François Gabart, Vainqueur du Vendée Globe 2012 porté en vainqueur / © Maxppp
François Gabart, Vainqueur du Vendée Globe 2012 porté en vainqueur / © Maxppp

Après une aventure difficile et éprouvante, François Gabart a enfin atteint  son but, celui de gagner le Vendée Globe. En battant le record de Michel Desjoyeaux, en 78 jours 2 heures 16 minutes et 40 secondes.

Par Margot et Estelle et la classe de 3ème du collège Haxo option "Vendée Globe"

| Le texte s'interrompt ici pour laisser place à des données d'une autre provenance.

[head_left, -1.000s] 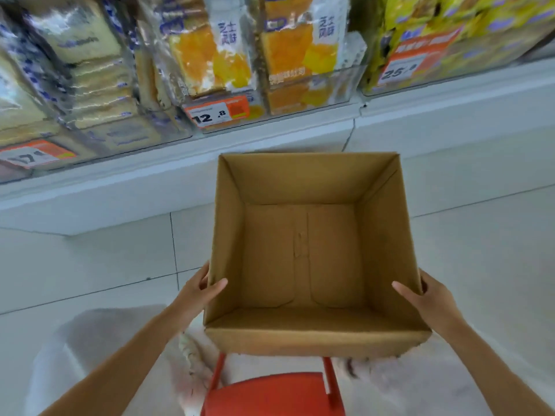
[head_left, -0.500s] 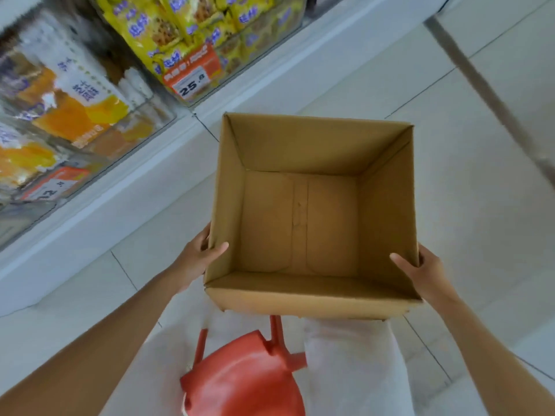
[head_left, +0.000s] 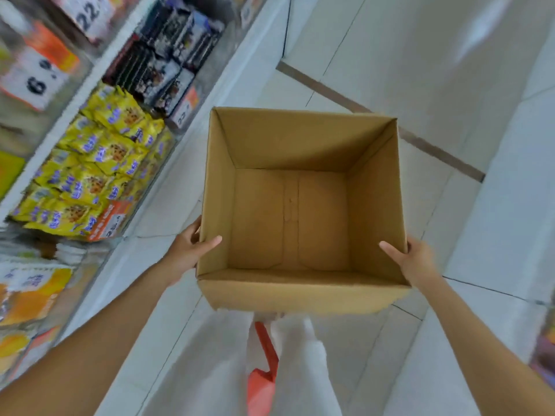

Le benjamin de la course 2012-2013, François Gabart, est arrivé Dimanche dans l’après-midi, accueilli par des milliers de fans et spectateurs curieux, dans une ambiance exceptionnelle malgré les averses et la grisaille. On aura remarqué d’ailleurs que le temps s’est découvert lors de son entrée triomphale dans le chenal, sous le ballet des hélicoptères.

Au cours de sa régate autour du globe, Il a toujours réussi à être dans le classement de tête, cela malgré les difficultés qu’il a dû rencontrer mais sur lesquelles il n’avait jamais communiqué dans ses vidéos.

Fan du nautisme depuis sa tendre enfance grâce à ses parents qui possédaient un bateau, il avait donc comme avantage d’avoir une culture du milieu. Sa boucle réalisée autour du monde en 78 jours, nouveau record du monde, nous montre que son peu d’expérience de ce type de course, à côté des grands skippeurs qui l’accompagnaient dans l’aventure, n’était pas rédhibitoire.

Ainsi, malgré son jeune âge, le skippeur de 29 ans a su montrer son talent et son courage à de nombreuses reprises dans des conditions éprouvantes pour tous les skippeurs même les plus expérimentés.

Sa volonté de se dépasser et d’user de son talent aura payé, car il repart avec une victoire et un record en poche.

Dans chacune de ses vidéos, on pouvait voir un jeune homme détendu et sûr de lui, en dépit de la rudesse de l’épreuve, vu le grand nombre d’abandons. Il nous faisait découvrir des paysages que nous n’aurions jamais pu voir, préférant montrer le coté joyeux de la course, plutôt que le sombre. Il montrait aussi à ses concurrents que tout allait bien pour lui, et les déstabilisait par sa sérénité affichée.

Enfin,  nous pouvons féliciter Armel le Cléac’h, qui termine ce Vendée Globe avec la joie de n’être qu’à trois heures du vainqueur, mais aussi, c’est vrai, la déception du second.